そして何より、SV40ウイルス感染と、プラスミドの導入とには、ほとんど全く話(実験目的)の共通点がないことにご注意です。

「薬を混ぜる方法」「電気ショックを与える方法」、これらはどちらもプラスミドを細胞に入れるやり方ですが、「ウイルスに感染させる」のは、あくまでも「細胞がSV40 oriを使えるようにしている」だけで、実際のプラスミドを細胞に導入している実験とは一切関係ない手法になってるってことですね。
(「ウイルスを感染させたら、ヒト細胞もSV40 ori入りのプラスミドを安定的に維持・複製できるようになる」だけであり、ウイルスを感染させることとプラスミドを導入すること(=維持や複製ではなく、まずプラスミドを細胞にぶち込むステップ)とは全く別物ということ。)

ややこしいですが、これらは明らかに違うので、↑の話でポイントを上手く判別できるようになっていたら幸いに存じます。


最後、「サバイバルゲームがヒトではできない」というのも、これも、できないわけではなく、できるけど、「普通はしない」というだけな感じです。

その理由(なぜしないか)は、もう何度も同じこと書いていますが、実験の目的やデザインがそれを必要としないから、に尽きますね。
大腸菌の場合、当たりプラスミド入りのコロニーのみを拾って、その菌体だけを集中的に増やす必要があったけど、ヒト細胞では別にそういう実験をしたいわけではないので。

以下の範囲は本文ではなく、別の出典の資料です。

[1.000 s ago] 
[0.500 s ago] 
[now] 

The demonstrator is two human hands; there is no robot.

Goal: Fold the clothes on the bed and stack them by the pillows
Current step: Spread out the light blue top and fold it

)

やろうと思えば当然、プラスミドのもつヒト細胞用の選択マーカー、例えばpcDNAベクターの場合は抗生物質Neomycin入りの培地で、プラスミドを導入した細胞以外には死んでいただくという例の方法もできますが、そもそもLipofectamineを使ったプラスミド導入はまあまあ高い効率なので選別をするまでもないことが多く、しかも試薬の毒性で普通に細胞が結構なダメージを受けて死ぬことも多い(なので、抗生物質を入れて、細胞にさらにダメージを与えたくない)うえ、再度改めて、実験デザインが「プラスミドを導入された細胞がどうなるか」を見られるようにしてあることも多いので(例えばプラスミドに蛍光タンパク質を仕込んでおいて、導入されたら光るみたいな)、あえてサバイバルゲームなんてしなくてもOKになってる、って感じなわけです。

 

…うーん、はっきり言って結局冗長な説明で(そのくせ説明不足な部分もまだ目立つ)、あんまりモヤモヤを晴らすほどクリアな解説になってなかった気もしますが、1つでも「あ、な~る」と思えていただけた所があれば嬉しい限りですね。

とりあえずまたソーマチン実験のステップを進めて、改めて疑問点をいただいたらバシバシ振り返っていくことにいたしましょう。